Ativistas e populares negros protestaram, na tarde desta sexta-feira (20), em Campo Grande, contra a morte de um homem negro, ocorrida em Porto Alegre, na noite desta quinta-feira (19). Os manifestantes se reuniram no estacionamento do Carrefour e gritaram: ''vidas negras importam''. 

Manifestações como esta já estavam previstas em razão do Dia da Consciência Negra, celebrado em 20 de novembro. No entanto, a morte de João Alberto Silveira Freitas, de 40, espancado por seguranças brancos na capital gaúcha intensificou os protestos. 

O ato em Campo Grande contou com o discurso de representantes de entidades negras e foi pacífico. Muitos dos presentes seguravam cartazes com dizeres contra o preconceito e papéis com nomes de negros mortos em situações de racismo.  

                                                                   

Coordenadora do Fórum Permanente das Entidades do Movimento Negro de Mato Grosso do Sul, Romilda Pizani disse que foi ao local mostrar toda a indignação da população negra em relação à morte ocorrida em Porto Alegre. 

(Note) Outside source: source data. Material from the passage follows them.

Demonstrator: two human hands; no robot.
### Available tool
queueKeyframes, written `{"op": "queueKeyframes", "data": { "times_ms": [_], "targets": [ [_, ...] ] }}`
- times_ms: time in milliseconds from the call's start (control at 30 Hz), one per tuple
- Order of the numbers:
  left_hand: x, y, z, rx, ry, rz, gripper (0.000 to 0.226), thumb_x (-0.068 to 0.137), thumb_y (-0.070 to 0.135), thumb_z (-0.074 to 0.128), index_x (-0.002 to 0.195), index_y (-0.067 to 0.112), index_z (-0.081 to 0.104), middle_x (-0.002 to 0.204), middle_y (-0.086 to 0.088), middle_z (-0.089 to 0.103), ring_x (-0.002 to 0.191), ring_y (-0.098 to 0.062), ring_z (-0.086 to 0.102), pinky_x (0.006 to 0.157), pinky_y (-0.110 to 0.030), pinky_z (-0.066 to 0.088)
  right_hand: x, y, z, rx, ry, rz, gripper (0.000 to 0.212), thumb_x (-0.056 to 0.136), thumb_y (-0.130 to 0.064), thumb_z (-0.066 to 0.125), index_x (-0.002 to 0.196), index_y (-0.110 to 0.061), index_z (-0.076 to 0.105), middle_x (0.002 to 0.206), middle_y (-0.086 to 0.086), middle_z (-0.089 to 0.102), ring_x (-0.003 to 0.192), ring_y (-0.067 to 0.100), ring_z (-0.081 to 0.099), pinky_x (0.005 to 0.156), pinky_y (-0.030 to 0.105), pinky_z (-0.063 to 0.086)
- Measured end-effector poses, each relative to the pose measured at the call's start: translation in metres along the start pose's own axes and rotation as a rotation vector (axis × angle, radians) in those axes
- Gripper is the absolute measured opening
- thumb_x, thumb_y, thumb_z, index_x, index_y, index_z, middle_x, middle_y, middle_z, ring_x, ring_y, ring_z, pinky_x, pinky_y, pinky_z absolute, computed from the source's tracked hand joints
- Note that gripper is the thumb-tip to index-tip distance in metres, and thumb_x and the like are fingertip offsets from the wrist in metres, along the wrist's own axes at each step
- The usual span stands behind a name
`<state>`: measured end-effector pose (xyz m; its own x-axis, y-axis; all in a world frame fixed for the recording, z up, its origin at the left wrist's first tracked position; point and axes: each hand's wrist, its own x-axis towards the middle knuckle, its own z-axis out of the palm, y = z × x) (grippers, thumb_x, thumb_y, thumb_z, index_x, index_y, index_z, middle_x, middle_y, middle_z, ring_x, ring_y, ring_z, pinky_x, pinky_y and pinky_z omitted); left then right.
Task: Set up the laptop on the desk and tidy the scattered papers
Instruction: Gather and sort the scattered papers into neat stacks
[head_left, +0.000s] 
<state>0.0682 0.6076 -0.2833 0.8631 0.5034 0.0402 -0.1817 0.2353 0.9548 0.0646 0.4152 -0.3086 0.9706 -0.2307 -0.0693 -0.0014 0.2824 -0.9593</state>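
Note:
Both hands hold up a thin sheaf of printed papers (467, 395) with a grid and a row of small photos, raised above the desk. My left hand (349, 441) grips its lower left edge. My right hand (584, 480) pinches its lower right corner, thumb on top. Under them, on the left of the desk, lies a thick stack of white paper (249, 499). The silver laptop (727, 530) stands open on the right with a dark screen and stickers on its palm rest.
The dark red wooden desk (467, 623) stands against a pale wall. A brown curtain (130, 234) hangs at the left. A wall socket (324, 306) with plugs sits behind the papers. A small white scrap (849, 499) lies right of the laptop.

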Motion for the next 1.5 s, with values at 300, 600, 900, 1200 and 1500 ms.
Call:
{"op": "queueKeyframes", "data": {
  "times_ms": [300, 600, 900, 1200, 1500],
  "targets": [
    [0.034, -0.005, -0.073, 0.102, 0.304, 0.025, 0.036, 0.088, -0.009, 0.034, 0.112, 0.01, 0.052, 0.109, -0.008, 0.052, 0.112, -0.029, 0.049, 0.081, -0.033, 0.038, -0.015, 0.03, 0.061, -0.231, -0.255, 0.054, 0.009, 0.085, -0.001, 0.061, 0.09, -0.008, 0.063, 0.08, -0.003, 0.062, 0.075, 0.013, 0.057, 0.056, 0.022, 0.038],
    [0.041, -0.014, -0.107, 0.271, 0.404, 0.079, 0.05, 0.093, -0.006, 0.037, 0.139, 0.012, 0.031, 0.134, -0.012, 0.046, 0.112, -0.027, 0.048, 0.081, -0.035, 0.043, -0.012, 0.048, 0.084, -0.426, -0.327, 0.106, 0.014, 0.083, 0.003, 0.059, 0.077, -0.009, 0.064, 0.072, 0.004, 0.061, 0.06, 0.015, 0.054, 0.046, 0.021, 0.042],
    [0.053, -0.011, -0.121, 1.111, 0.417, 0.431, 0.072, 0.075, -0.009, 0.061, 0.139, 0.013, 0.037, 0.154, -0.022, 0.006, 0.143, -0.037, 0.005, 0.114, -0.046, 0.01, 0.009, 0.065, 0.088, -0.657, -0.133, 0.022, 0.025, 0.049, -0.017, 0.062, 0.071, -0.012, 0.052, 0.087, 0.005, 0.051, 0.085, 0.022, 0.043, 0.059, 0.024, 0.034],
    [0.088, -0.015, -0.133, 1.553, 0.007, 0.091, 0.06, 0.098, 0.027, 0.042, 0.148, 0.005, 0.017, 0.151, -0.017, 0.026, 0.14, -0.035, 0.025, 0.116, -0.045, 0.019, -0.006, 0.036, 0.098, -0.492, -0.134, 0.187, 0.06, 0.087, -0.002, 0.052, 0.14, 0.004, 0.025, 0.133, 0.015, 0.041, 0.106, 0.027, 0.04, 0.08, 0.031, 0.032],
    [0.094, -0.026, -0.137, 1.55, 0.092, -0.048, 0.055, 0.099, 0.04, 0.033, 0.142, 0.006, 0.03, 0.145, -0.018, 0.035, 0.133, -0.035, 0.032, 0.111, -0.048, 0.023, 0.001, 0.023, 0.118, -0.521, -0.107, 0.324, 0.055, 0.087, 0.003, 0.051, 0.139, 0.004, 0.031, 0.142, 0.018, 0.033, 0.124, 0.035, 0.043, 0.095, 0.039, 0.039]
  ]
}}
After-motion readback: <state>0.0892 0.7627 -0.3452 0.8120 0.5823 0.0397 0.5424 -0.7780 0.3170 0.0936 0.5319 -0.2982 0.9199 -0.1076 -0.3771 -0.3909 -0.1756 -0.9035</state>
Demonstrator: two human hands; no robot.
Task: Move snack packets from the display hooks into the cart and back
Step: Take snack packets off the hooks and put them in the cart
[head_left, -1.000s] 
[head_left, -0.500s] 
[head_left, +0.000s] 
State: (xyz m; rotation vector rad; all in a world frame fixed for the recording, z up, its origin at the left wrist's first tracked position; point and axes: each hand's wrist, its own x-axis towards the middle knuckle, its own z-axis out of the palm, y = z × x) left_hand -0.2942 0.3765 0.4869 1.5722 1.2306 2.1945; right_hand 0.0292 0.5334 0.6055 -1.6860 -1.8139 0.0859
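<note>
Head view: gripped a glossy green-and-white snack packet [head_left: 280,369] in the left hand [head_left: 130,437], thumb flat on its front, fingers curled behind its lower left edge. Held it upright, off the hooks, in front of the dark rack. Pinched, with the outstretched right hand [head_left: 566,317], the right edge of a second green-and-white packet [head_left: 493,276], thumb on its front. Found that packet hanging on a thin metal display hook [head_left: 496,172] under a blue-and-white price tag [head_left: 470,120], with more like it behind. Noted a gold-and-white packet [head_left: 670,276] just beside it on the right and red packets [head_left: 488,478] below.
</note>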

''Isso [a morte de negros] é um ato que não pode se repetir no País. O racismo existe no Brasil sim e também em Campo Grande'', refletiu.  A fala dela foi em resposta a uma declaração do vice-presidente da República, Hamilton Mourão, pela manhã, que garantiu que o ódio contra negros não existe no País. 

Pizani destacou que apenas 50 manifestantes estiveram no local e isso também reflete o predomínio do racismo. 

''Porém, a população negra é 54% da população do país. Muitas vezes os próprios negros deixam de lutar pela causa achando que não existe racismo'', declarou a ativista. 

Everson Pires, zelador, de 35 anos, disse que foi caracterizado para mostrar que o povo afrodescendente é um povo forte, inteligente e estudado e de cultura.  

''Porém, somos marginalizados pela cor da pele. Não há diferença entre nós e quem tem a pele clara.  Todos são capazes, todos temos objetivos'', refletiu o membro do grupo. 

O advogado José Roberto Camargo, 70 anos, também discursou e exigiu a presença de dirigentes do Carrefour para dar explicações, no entanto ninguém da rede esteve presente. Ele cobrou providências sobre o preconceito contra pessoas negras que são, segundo ele, perseguidas por seguranças dentro das lojas da rede aqui na Capital. 

O shopping Campo Grande disponibilizou seguranças, assim como o Carrefour.